Wajah anak laki-laki itu menjadi pucat, dan dia tergagap:
- Hah?... Bukankah Anda... seorang "orang tua yang kesepian"?
- Itu cuma karangan saya sendiri!
Bao menengadahkan kepalanya ke belakang, ingin berteriak "Ya Tuhan!", tetapi tidak ada suara yang keluar.
Bao menduga: Paman Huan pasti kesepian sampai punya waktu untuk membantu orang lain.
Ternyata setiap pagi, Huân sendiri yang mengepang rambut putrinya. Istrinya akan bersiap-siap dan meninggalkan rumah lebih dulu, karena lebih mudah baginya untuk mengantar Vi ke tempat kerja. Huân biasanya akan memeriksa listrik dan air, mengunci pintu depan dan belakang, lalu meninggalkan rumah. Dia sangat menyayangi istrinya dan memanjakan putrinya. Setiap sore, Huân akan mampir ke warung mie atau tempat lain untuk membeli makanan agar istrinya tidak perlu memasak, dan putrinya pun senang. Gadis kecil itu sering memberi tahu ayahnya ketika sampai di rumah, tetapi ayahnya tahu putrinya bukanlah anak yang mudah ditipu.
Warung mie itu tidak jauh, tapi Bao berjalan terlalu lambat.

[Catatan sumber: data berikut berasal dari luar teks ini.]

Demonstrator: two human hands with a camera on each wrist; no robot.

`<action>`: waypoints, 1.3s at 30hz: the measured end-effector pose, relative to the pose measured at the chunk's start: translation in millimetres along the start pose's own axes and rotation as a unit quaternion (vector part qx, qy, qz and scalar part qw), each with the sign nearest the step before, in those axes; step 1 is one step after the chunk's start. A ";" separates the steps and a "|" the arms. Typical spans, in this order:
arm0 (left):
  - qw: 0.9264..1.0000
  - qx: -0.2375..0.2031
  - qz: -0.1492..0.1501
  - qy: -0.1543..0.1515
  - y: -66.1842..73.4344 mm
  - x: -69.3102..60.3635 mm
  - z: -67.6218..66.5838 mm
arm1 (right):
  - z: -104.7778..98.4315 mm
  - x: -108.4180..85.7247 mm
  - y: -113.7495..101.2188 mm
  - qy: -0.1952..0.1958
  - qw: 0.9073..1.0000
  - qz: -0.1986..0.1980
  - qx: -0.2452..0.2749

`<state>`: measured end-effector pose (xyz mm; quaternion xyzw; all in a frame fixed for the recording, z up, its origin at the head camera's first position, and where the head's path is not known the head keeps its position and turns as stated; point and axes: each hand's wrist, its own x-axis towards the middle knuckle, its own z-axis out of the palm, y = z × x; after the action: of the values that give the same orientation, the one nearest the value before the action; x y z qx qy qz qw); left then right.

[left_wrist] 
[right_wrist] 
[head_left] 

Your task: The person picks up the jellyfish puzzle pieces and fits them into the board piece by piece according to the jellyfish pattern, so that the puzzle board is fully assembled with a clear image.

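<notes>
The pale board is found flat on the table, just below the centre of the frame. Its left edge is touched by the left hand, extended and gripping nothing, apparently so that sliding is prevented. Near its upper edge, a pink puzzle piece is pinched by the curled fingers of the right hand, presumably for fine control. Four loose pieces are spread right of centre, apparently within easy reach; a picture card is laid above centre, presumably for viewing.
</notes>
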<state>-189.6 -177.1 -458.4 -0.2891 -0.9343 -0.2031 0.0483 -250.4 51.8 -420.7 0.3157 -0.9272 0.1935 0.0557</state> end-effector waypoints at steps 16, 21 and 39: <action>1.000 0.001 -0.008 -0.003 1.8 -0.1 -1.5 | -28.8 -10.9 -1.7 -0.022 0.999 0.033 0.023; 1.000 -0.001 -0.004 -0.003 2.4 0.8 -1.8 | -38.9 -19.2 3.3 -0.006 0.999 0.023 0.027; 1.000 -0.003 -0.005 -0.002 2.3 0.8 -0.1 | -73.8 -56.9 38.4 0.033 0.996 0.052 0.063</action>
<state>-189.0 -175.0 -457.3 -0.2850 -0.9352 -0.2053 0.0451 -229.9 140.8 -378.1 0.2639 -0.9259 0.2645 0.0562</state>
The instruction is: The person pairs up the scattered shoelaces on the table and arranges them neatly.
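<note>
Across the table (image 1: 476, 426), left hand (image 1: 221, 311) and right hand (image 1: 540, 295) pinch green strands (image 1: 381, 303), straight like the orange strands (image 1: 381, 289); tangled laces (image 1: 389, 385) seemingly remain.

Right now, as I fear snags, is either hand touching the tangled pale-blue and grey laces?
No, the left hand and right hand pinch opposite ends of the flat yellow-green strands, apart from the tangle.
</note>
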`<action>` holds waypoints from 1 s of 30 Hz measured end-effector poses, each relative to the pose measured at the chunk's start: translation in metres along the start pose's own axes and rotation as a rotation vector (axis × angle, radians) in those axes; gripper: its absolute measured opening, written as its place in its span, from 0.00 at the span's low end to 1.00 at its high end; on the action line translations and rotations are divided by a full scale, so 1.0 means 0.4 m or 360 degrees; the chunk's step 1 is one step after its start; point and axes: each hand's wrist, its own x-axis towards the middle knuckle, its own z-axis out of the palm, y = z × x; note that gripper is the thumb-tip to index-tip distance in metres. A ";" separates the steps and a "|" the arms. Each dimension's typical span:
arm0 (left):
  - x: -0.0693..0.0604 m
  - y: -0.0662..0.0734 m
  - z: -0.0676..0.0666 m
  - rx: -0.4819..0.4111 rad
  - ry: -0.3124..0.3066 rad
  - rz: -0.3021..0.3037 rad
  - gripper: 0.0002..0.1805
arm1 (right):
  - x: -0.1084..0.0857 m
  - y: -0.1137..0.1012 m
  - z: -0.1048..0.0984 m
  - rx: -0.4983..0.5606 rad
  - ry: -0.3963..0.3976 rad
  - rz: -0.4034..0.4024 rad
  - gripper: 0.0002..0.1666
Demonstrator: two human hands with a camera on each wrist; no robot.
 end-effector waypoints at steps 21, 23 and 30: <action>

Ya Tuhan! Aku menarik rambut pria itu! Aku memaki-makinya! Aku mencuri barang-barangnya!...
Melihat sepiring besar mi yang terhampar di meja sebagai tanda penghargaan atas penerimaan sertifikat prestasi, Bao merasa sedikit lebih tenang. Vi juga bergeser, menepuk bangku, dan mengajak Bao duduk. Sementara itu, Huan dan pemilik warung mi berdebat seperti dua anak kecil: apakah obat palsu dan obat tiruan itu sama atau dua hal yang berbeda?
Pagi ini, Vi secara proaktif menawarkan kepang rambutnya kepada Bao agar dia bisa memilih ikat rambut, alih-alih Bao mengambilnya sendiri. Tetapi anak laki-laki itu memegang kepang rambutnya di tangannya alih-alih bermain-main dengannya; dia mendengarkan dengan penuh perhatian semuanya. Perasaan diakui, perasaan diterima di suatu tempat, sungguh luar biasa.